## SUPPLIED INFORMATION
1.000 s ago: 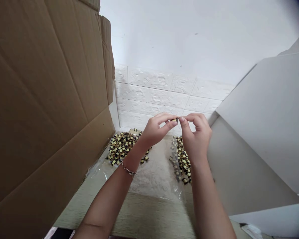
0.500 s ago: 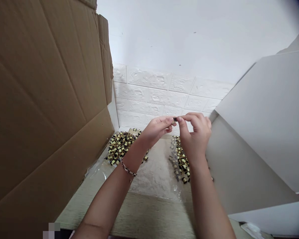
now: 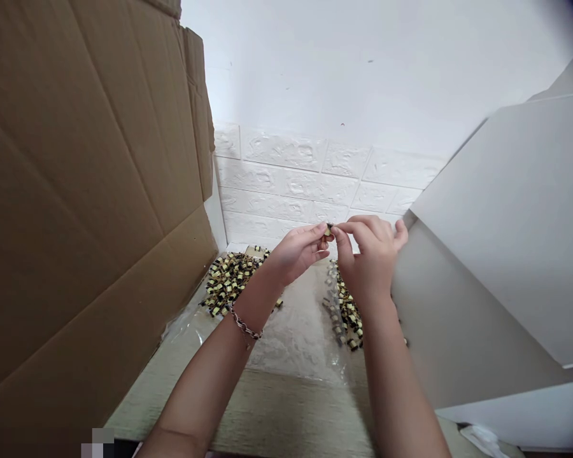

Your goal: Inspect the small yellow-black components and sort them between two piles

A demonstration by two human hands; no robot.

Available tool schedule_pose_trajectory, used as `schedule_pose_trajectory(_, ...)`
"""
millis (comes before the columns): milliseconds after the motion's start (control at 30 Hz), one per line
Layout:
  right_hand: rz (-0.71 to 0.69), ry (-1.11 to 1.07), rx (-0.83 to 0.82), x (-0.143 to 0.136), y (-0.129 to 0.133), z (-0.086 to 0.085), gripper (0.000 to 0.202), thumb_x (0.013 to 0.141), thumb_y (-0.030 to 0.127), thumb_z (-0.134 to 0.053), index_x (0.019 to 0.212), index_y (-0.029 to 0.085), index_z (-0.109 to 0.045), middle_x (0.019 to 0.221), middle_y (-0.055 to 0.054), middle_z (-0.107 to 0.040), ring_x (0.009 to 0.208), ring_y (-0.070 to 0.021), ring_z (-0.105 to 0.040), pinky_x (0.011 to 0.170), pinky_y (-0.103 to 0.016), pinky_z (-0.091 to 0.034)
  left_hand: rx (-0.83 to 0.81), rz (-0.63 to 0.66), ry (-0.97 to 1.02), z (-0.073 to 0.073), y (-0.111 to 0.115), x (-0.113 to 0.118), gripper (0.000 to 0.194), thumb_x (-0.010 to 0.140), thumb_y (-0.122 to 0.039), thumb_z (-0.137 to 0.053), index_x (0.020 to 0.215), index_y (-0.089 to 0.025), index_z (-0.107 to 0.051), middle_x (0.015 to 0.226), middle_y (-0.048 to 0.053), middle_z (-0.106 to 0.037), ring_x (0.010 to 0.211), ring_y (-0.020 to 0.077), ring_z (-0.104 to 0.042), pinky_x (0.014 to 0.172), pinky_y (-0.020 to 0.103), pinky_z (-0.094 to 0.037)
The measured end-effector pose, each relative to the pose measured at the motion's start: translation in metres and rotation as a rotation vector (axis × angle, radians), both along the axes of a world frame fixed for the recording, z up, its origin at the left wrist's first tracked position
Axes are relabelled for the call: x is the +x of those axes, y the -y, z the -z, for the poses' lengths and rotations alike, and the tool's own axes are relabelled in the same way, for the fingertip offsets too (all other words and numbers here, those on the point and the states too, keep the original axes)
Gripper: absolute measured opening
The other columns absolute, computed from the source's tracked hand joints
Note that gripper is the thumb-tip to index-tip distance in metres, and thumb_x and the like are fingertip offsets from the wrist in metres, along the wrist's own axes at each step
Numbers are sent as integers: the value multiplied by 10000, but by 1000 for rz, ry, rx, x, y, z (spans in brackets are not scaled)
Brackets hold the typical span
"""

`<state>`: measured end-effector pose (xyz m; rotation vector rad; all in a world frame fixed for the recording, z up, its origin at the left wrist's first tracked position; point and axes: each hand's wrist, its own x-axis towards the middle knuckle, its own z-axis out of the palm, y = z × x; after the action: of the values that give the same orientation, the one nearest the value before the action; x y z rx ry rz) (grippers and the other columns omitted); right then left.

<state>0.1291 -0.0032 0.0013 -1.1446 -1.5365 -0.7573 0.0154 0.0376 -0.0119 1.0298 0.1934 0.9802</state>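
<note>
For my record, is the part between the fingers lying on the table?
No, the part is held up by the left hand and right hand.

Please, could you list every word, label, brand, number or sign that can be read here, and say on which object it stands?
No text can be read.
Cardboard, white wall, clear plastic: no print visible.
Small part between left hand and right hand: too small to tell.
Left pile and right pile: also too small.

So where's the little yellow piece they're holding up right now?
In the head view, the yellow-and-black piece is just right of centre, where the left hand and right hand meet, with the white brick-patterned wall behind it.
</note>
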Motion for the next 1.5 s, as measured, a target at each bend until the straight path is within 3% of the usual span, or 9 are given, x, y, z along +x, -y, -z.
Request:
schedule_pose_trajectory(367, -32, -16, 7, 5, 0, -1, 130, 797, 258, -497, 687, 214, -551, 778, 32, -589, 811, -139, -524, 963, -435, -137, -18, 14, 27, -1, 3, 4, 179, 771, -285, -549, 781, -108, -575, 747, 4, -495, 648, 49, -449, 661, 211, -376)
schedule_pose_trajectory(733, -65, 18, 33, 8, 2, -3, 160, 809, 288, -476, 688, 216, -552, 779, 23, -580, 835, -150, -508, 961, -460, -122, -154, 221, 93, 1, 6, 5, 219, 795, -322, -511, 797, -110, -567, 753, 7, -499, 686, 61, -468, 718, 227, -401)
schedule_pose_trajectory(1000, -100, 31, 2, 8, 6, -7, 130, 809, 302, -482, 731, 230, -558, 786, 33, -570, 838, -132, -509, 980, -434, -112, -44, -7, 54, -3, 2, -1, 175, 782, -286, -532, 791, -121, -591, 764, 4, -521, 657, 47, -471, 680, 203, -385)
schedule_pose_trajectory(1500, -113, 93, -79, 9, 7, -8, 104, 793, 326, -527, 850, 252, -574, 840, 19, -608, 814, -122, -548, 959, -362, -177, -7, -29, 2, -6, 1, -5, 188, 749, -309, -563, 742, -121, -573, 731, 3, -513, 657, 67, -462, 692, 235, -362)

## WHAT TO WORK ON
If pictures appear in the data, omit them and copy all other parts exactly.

## OUTPUT FOR THIS EXERCISE
1.000 s ago: 
0.500 s ago: 
now: 

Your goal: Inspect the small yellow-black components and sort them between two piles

A demonstration by two human hands; no robot.

Available tool schedule_pose_trajectory, used as `schedule_pose_trajectory(_, ...)`
"""
millis (comes before the columns): milliseconds after the motion's start (control at 30 Hz), one per line
Layout:
  right_hand: rz (-0.71 to 0.69), ry (-1.11 to 1.07), rx (-0.83 to 0.82), x (-0.143 to 0.136), y (-0.129 to 0.133), z (-0.086 to 0.085), gripper (0.000 to 0.202), thumb_x (0.013 to 0.141), thumb_y (-0.030 to 0.127), thumb_z (-0.134 to 0.053), index_x (0.019 to 0.212), index_y (-0.029 to 0.085), index_z (-0.109 to 0.045), middle_x (0.019 to 0.221), middle_y (-0.055 to 0.054), middle_z (-0.107 to 0.040), ring_x (0.009 to 0.208), ring_y (-0.070 to 0.021), ring_z (-0.105 to 0.040), pinky_x (0.011 to 0.170), pinky_y (-0.103 to 0.016), pinky_z (-0.091 to 0.034)
  left_hand: rx (-0.83 to 0.81), rz (-0.63 to 0.66), ry (-0.97 to 1.02), z (-0.073 to 0.073), y (-0.111 to 0.115), x (-0.113 to 0.118), gripper (0.000 to 0.194), thumb_x (-0.010 to 0.140), thumb_y (-0.122 to 0.039), thumb_z (-0.137 to 0.053), index_x (0.020 to 0.215), index_y (-0.089 to 0.025), index_z (-0.107 to 0.051), middle_x (0.015 to 0.226), middle_y (-0.048 to 0.053), middle_z (-0.106 to 0.037), ring_x (0.010 to 0.211), ring_y (-0.020 to 0.077), ring_z (-0.104 to 0.042), pinky_x (0.014 to 0.172), pinky_y (-0.020 to 0.103), pinky_z (-0.094 to 0.037)
The measured end-effector pose, each relative to the pose measured at the motion's start: translation in metres and rotation as a rotation vector (axis × angle, radians), both along the axes of a world frame fixed for the recording, z up, its origin at the left wrist's first tracked position
Axes are relabelled for the call: x is the +x of those axes, y the -y, z the -z, for the poses' lengths and rotations alike, and the tool's own axes are relabelled in the same way, for the fingertip offsets too (all other words and numbers here, those on the point and the states too, keep the original axes)
Gripper: absolute measured opening
The other columns absolute, computed from the source's tracked hand joints
Note that gripper is the thumb-tip to index-tip distance in metres, and thumb_x and the like are fingertip offsets from the wrist in metres, along the wrist's own axes at each step
Numbers are sent as integers: the value multiplied by 10000, but by 1000 for rz, ry, rx, x, y, z (spans in brackets are not scaled)
Brackets hold the typical span
"""

`<state>`: measured end-effector pose (xyz m; rotation vector rad; all in a world frame fixed for the recording, z up, its origin at the left wrist's first tracked position; point and axes: each hand's wrist, its own x-axis towards the middle knuckle, its own z-axis out of the palm, y = z × x; after the action: of the values that give the same orientation, the one nearest the value before the action; x y z rx ry rz) (grippers and the other columns omitted); right then left.

<state>0.1291 -0.0032 0.0013 -1.1446 -1.5365 -0.7573 0.0154 0.0376 -0.0119 1.0298 0.1934 0.9802</state>
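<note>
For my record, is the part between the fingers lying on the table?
No, the part is held up by the left hand and right hand.

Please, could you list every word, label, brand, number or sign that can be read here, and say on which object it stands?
No text can be read.
Cardboard, white wall, clear plastic: no print visible.
Small part between left hand and right hand: too small to tell.
Left pile and right pile: also too small.

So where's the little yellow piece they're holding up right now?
In the head view, the yellow-and-black piece is just right of centre, where the left hand and right hand meet, with the white brick-patterned wall behind it.
</note>
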Motion for the next 1.5 s, as measured, a target at each bend until the straight path is within 3% of the usual span, or 9 are given, x, y, z along +x, -y, -z.
Request:
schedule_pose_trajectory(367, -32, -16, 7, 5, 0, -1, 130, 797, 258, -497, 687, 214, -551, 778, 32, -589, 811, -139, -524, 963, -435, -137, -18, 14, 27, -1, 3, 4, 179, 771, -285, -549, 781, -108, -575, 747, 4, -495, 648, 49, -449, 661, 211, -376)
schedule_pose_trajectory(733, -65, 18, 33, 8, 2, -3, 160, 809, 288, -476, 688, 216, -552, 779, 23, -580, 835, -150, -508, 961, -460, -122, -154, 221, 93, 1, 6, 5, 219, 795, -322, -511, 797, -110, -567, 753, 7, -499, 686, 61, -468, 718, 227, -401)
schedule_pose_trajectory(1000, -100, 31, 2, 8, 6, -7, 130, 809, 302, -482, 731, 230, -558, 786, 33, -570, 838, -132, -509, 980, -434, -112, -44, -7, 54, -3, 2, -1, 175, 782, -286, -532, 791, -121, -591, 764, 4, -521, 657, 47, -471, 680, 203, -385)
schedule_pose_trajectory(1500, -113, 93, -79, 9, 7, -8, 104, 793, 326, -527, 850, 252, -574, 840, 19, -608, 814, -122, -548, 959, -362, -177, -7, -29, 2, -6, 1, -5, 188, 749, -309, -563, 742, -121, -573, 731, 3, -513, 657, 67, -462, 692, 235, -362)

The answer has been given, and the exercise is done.